Se se pretender introduzir na avaliação dos professores o sucesso escolar dos alunos (medido a nível nacional e uniforme, com as necessárias correcções para situações especiais), desaparecem os riscos de empolamento das notas e resultados quando tudo se passa hermeticamente na sala de aula.
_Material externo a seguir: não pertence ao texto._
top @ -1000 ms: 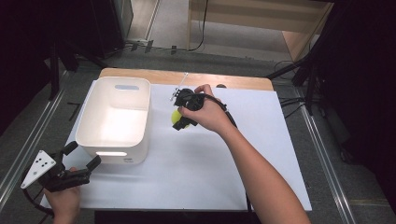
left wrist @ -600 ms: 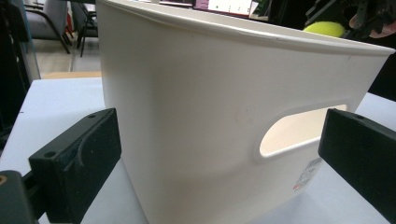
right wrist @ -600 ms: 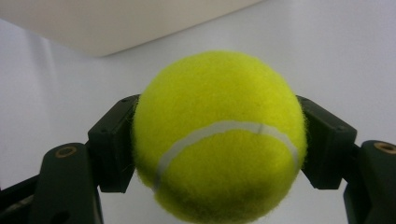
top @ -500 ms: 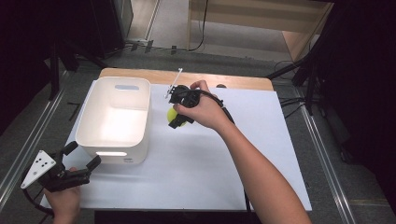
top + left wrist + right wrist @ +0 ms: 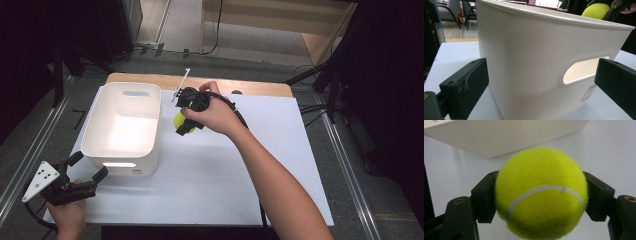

Incluir na avaliação dos professores o aproveitamento escolar dos seus alunos no sistema de ensino actual é uma pressão descarada no sentido de se aumentar o “sucesso escolar estatístico”.

 

A divulgação pelo ministério do custo de formação de um aluno teve o objectivo de mostrar o que se vai buscar ao bolso do contribuinte que, assim, aceitará melhor a ideia peregrina de poupar dinheiro acabando com os repetentes (que tão caros ficam…) No aspecto economicista, se o ministério quer poupar dinheiro e, simultaneamente, aumentar o sucesso escolar poderia adoptar ideias mais inteligentes.

 

Sem qualquer intenção de fazer humor, entendo que poderia optar pelo seguinte procedimento:
- Reintroduzia os exames nacionais no fim de cada ciclo;
- Todos os alunos seriam aprovados, não havendo repetentes;
- Os que tivessem obtido classificações de 10 a 20 (escala de 0 a 20) seriam aprovados com a nota obtida, que constaria nos seus diplomas e certificados;
- Os que não tivessem obtido nota positiva não seriam retidos, transitariam de ano, ou de ciclo, mas a classificação seria “Aprovado sem nota” ou “Aprovado administrativamente”, que constaria nos seus diplomas e certificados.

 

Este sistema faria com que os alunos e os pais se interessassem mais por atingir um objectivo positivo para o futuro ingresso no mundo do trabalho ou no ensino superior.

 

Em resumo, poupava-se dinheiro, as estatísticas do número de “Aprovados” atingiam o topo da escala e o verdadeiro sucesso escolar, aquele que se traduz pelas capacidades adquiridas pelos alunos, aumentava.

 

Note-se que esta análise não se estendeu às outras causas do insucesso escolar, nomeadamente aos programas completamente irrealistas e desajustados às necessidades da sociedade e das instituições de ensino superior e a manuais escolares sem qualidade científica, embora se encha a boca com a sigla CTSA (Ciência, Tecnologia, Sociedade e Ambiente), muito bem traduzida pela colega Palmira Silva como Construção Total de uma Sociedade de Analfabetos.